WORK REQUIRED
Show each line of the listing in which the word "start" occurs.

_ _ _

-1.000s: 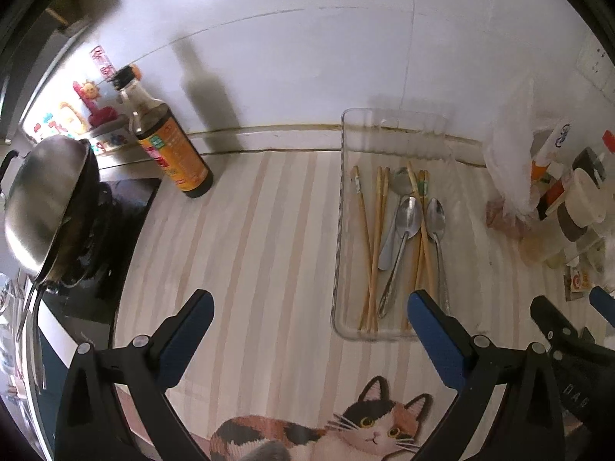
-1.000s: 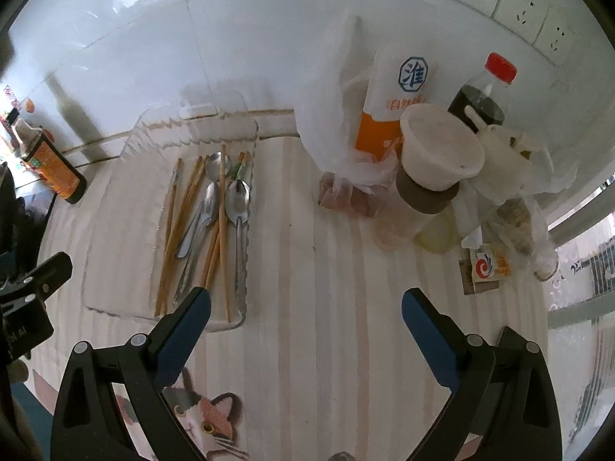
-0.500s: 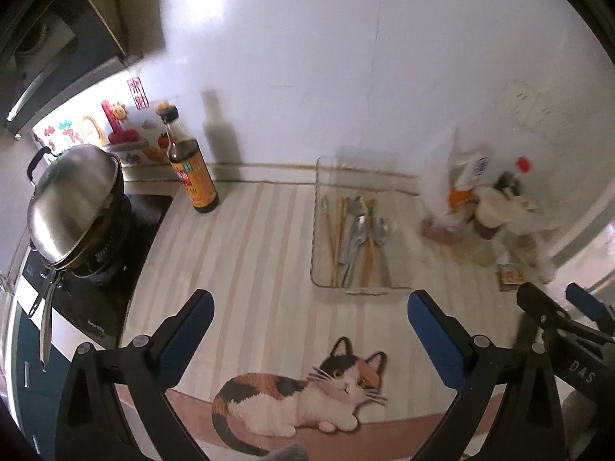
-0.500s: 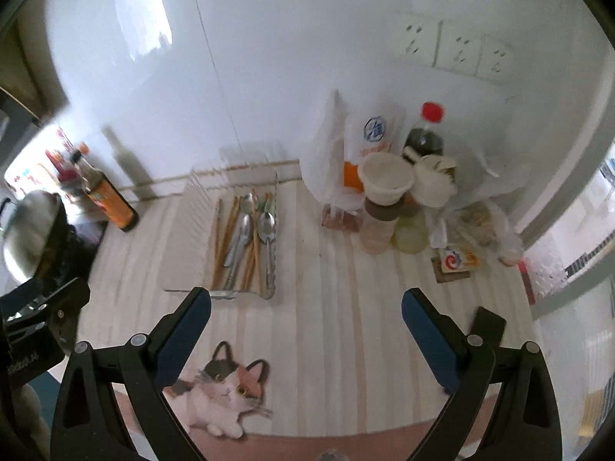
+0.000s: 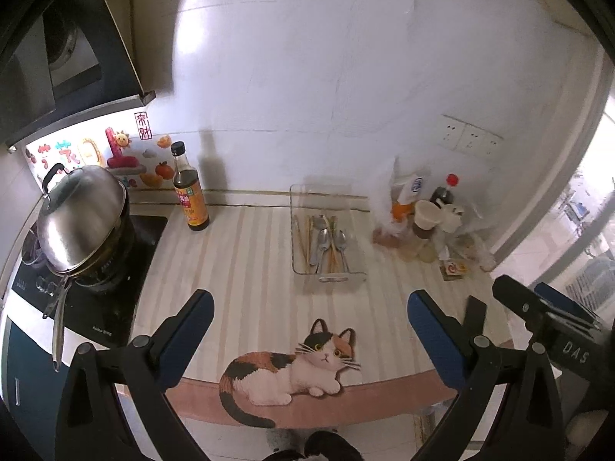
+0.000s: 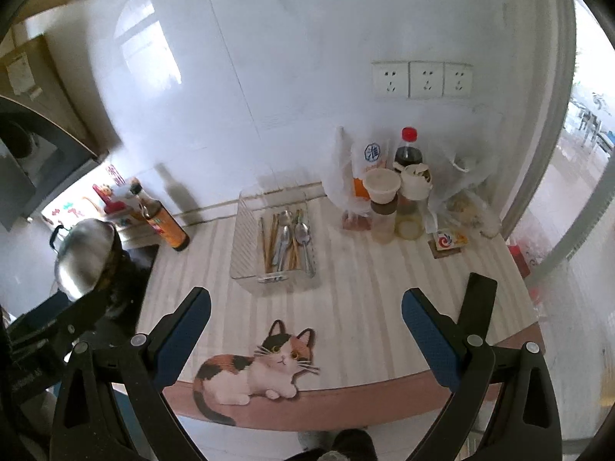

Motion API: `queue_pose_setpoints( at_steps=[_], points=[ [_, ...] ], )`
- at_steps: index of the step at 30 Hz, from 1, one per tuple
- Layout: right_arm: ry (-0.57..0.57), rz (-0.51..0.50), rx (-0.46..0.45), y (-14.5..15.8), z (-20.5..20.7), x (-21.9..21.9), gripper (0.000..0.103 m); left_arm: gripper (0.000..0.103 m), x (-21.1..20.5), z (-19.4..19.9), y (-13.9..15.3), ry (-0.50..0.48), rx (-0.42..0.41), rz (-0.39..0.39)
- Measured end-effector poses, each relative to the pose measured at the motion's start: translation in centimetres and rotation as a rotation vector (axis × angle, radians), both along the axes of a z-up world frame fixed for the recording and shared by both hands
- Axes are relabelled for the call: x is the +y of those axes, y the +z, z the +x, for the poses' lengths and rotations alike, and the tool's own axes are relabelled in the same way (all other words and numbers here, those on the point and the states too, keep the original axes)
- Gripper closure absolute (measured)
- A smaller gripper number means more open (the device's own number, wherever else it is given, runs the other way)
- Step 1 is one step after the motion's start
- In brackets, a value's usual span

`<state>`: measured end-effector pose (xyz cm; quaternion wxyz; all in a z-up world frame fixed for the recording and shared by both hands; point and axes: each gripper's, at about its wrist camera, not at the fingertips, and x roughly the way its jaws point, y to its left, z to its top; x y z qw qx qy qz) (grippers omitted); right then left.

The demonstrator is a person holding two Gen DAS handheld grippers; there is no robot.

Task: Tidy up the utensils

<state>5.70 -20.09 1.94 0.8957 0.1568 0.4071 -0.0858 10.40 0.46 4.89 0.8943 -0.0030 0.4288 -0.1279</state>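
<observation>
Spoons [image 5: 326, 239] and chopsticks [image 5: 305, 236] lie jumbled together in the clear tray [image 5: 326, 279] at the back of the table [image 6: 357, 280], handles crossing. That is the trouble spot: pull one spoon and a chopstick could ride up with it and flick out. The light tray may slide too, towards the cluttered jars and bags [image 6: 407, 199] just beside it. Further left, the sauce bottle [image 5: 190, 192] stands tall and tippable. Both grippers, left [image 5: 307, 330] and right [image 6: 305, 324], hang well back over the cat mat [image 6: 269, 361], jaws spread wide, holding nothing.
</observation>
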Motion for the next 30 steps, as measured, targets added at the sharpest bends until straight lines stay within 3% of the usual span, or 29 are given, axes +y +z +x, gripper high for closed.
queue_pose_setpoints(
  at_steps=[9,30],
  points=[
    [0.015,-0.038,-0.023,2.0,-2.6,1.9,0.002,0.0,1.4,-2.2,1.0,0.007,-0.001,-0.027],
    [0.065,-0.084,0.017,2.2,-1.1,1.0,0.002,0.0,0.7,-1.8,0.4,0.043,0.017,0.015]
  ],
)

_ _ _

EXERCISE RESULT
- Measured end-effector poses, each relative to the pose measured at the motion's start: translation in centimetres and rotation as a rotation vector (axis × angle, radians), both along the axes of a z-up world frame fixed for the recording and shared by both hands
- Step 1 is one step after the motion's start

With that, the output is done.